Artık evime giderken trafikte kalıyorum ve sinyal nedir bilmeyen birileri, gidiş-geliş olan evimin yolundan aşağı indiğim için bana gerizekalı dediğinde "siktir lan!" diyememek, desem de duyuramamak beni çok üzüyor ve geriyor. Şunu üstümden atamadım. Trafikte en sinir olduğum şey bana söylenenler değil, insanlara geri çemkirip sesimi duyuramamak.
Dün akşam yemek öncesi, bu yorgunluklarla kestirirken şey düşündüm. Şeyi. Ne kadar çok enerjim olduğunu ve boşa gittiğini. Olmaması düşünülemezdi, Koç burcuyum. Normalde de biraz havalarda geziyorum, havalarda derken bu düşünce yapılarının biraz üstünde. O yüzden ağzımdan çıkan çoğu şeyi birçok insan ya anlamıyor ya da bağlantıyı kuramıyor. Kibir değil bu, paralel evren, paralel düşünceler, über serbest çağrışım filan olabilir. Eskiden beri var bu, bir ara bizim tayfayla bayağı "abi yakında bizi birbirimizden başka kimse anlamayacak" derdine düşmüştük.
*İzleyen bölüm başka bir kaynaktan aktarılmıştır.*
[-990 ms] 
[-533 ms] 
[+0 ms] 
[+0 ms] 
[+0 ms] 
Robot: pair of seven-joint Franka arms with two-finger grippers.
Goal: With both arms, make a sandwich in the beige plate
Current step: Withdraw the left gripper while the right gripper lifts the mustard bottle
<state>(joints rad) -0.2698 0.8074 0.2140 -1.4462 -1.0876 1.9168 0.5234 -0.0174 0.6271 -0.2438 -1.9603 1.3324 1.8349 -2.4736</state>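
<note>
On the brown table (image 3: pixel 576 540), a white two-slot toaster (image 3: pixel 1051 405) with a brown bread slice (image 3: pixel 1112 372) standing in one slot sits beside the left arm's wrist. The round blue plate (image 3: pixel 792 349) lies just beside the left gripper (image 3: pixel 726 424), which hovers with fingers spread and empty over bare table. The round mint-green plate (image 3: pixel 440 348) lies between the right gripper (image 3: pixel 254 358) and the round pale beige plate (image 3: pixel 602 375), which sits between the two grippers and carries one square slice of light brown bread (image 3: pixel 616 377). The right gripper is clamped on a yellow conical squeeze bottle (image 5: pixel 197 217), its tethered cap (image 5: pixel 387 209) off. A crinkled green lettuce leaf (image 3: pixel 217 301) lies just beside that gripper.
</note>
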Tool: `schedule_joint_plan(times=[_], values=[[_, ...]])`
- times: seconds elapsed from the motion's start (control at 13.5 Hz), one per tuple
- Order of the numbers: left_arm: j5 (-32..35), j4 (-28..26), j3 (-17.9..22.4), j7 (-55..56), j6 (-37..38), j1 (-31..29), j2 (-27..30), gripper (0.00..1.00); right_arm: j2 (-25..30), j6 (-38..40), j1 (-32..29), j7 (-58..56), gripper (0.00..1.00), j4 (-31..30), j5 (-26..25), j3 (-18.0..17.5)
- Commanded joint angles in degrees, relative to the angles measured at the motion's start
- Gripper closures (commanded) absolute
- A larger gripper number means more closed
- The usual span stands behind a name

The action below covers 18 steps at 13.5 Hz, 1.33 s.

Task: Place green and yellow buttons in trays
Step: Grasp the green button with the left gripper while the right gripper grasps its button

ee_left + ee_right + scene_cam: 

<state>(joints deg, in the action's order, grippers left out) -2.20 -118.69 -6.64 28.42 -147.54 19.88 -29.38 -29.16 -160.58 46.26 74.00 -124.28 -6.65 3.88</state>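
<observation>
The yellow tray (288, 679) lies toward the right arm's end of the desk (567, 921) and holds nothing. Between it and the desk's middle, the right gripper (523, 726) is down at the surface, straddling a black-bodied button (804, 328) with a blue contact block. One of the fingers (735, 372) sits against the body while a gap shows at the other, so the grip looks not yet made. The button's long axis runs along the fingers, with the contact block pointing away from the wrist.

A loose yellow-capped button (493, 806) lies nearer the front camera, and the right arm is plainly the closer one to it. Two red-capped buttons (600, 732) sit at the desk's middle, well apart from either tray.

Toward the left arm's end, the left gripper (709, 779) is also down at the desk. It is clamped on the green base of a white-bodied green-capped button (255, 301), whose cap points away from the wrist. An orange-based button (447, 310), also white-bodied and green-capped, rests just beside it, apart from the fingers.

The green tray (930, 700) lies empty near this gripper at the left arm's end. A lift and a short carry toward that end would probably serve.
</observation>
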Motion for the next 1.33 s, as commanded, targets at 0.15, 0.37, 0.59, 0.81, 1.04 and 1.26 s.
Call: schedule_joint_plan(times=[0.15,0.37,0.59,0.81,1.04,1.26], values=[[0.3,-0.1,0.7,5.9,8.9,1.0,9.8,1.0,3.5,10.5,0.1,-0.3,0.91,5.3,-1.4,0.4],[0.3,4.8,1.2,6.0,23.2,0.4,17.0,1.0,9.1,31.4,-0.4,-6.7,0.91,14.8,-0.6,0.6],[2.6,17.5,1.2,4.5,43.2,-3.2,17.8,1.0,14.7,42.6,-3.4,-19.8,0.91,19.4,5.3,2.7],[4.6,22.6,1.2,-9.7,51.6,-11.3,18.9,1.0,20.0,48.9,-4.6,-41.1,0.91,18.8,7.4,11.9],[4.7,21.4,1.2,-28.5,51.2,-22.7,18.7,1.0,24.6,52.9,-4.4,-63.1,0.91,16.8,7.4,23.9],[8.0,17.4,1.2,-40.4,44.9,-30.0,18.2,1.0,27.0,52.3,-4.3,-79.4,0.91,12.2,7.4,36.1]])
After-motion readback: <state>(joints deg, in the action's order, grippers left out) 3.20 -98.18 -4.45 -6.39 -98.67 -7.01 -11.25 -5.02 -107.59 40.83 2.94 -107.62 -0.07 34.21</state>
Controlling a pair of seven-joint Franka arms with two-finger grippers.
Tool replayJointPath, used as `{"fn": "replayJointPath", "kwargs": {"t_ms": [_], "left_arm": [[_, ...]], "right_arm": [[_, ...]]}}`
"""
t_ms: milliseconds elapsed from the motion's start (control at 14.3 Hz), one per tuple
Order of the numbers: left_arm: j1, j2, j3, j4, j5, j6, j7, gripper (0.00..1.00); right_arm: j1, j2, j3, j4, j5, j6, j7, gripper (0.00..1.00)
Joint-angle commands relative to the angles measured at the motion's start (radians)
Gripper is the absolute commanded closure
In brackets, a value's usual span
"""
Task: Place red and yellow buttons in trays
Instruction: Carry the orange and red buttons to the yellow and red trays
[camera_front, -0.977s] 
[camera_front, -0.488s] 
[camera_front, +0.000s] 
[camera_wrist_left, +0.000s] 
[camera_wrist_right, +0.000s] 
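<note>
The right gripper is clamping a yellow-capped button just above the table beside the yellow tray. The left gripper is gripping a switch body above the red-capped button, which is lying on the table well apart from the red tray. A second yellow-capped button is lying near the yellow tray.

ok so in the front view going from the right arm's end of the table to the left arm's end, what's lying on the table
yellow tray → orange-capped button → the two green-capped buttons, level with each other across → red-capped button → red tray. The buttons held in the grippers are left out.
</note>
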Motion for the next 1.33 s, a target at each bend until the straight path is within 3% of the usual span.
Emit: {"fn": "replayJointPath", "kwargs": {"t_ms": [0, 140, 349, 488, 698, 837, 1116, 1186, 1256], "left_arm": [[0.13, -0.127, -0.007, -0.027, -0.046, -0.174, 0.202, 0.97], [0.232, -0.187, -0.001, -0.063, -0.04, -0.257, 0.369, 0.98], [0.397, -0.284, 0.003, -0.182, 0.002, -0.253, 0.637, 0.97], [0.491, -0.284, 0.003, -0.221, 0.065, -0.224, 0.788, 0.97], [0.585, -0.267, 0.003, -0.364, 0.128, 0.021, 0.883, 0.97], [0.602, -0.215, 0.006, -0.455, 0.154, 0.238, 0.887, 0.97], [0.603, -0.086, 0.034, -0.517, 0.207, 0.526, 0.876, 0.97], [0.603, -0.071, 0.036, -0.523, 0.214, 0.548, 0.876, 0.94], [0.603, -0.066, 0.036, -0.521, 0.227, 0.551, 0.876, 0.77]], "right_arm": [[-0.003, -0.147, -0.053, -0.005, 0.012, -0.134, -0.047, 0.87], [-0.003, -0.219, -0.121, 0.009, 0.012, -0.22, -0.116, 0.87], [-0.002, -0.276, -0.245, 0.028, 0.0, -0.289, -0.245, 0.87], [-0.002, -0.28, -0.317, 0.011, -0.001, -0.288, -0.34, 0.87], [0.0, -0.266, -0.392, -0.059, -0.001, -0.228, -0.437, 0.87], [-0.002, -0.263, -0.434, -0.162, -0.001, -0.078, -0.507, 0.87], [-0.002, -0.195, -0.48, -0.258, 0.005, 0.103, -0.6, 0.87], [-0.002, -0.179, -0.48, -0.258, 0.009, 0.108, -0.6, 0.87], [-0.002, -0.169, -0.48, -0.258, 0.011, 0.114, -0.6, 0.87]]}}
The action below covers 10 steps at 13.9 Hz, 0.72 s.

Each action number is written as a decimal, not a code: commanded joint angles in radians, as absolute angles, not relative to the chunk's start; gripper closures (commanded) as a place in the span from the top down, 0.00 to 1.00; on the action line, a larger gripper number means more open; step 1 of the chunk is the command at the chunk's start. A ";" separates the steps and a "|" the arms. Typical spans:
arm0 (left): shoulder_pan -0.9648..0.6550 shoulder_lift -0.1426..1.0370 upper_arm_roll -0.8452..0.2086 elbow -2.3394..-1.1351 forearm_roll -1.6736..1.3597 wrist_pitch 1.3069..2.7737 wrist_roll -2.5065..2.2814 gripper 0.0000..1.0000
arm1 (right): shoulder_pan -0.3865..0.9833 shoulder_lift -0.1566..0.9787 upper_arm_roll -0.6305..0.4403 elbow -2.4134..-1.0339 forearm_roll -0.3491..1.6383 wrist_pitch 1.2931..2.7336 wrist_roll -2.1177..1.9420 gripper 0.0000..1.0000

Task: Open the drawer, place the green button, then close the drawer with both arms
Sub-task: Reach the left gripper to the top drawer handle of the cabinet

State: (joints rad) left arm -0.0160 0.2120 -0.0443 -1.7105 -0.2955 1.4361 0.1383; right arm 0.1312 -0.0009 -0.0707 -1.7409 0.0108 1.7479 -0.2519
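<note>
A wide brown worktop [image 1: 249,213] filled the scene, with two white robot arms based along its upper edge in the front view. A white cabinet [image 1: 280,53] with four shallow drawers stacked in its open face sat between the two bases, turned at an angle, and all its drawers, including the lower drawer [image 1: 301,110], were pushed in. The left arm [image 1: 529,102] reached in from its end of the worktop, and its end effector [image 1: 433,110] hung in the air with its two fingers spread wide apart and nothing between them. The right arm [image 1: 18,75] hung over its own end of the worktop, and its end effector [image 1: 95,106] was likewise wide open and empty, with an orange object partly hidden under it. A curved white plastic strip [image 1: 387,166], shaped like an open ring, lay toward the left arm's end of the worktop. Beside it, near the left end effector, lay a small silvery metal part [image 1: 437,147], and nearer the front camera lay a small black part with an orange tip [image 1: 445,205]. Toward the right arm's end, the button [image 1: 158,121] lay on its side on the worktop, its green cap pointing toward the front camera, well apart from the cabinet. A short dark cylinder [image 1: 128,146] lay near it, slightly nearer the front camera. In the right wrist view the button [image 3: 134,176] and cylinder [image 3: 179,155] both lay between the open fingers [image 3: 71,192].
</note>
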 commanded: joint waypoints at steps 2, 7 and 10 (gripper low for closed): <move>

Hala öyle düşünüyorum aslında ama bunu dillendirecek zamanımız yok pek.
Bazen yükseliyorum. Normalden de yukarı. O kazandığım potansiyel enerji, yavaş yavaş kayboluyor oralarda bir yerde, yere iniyorum. Uyuyorum. Uyku yapıyor fazla yükselmek, yukarılarda oksijen bol, çarpıyor.
Ben ya orada kalmak istiyorum, ya da uçmak bir yerlere.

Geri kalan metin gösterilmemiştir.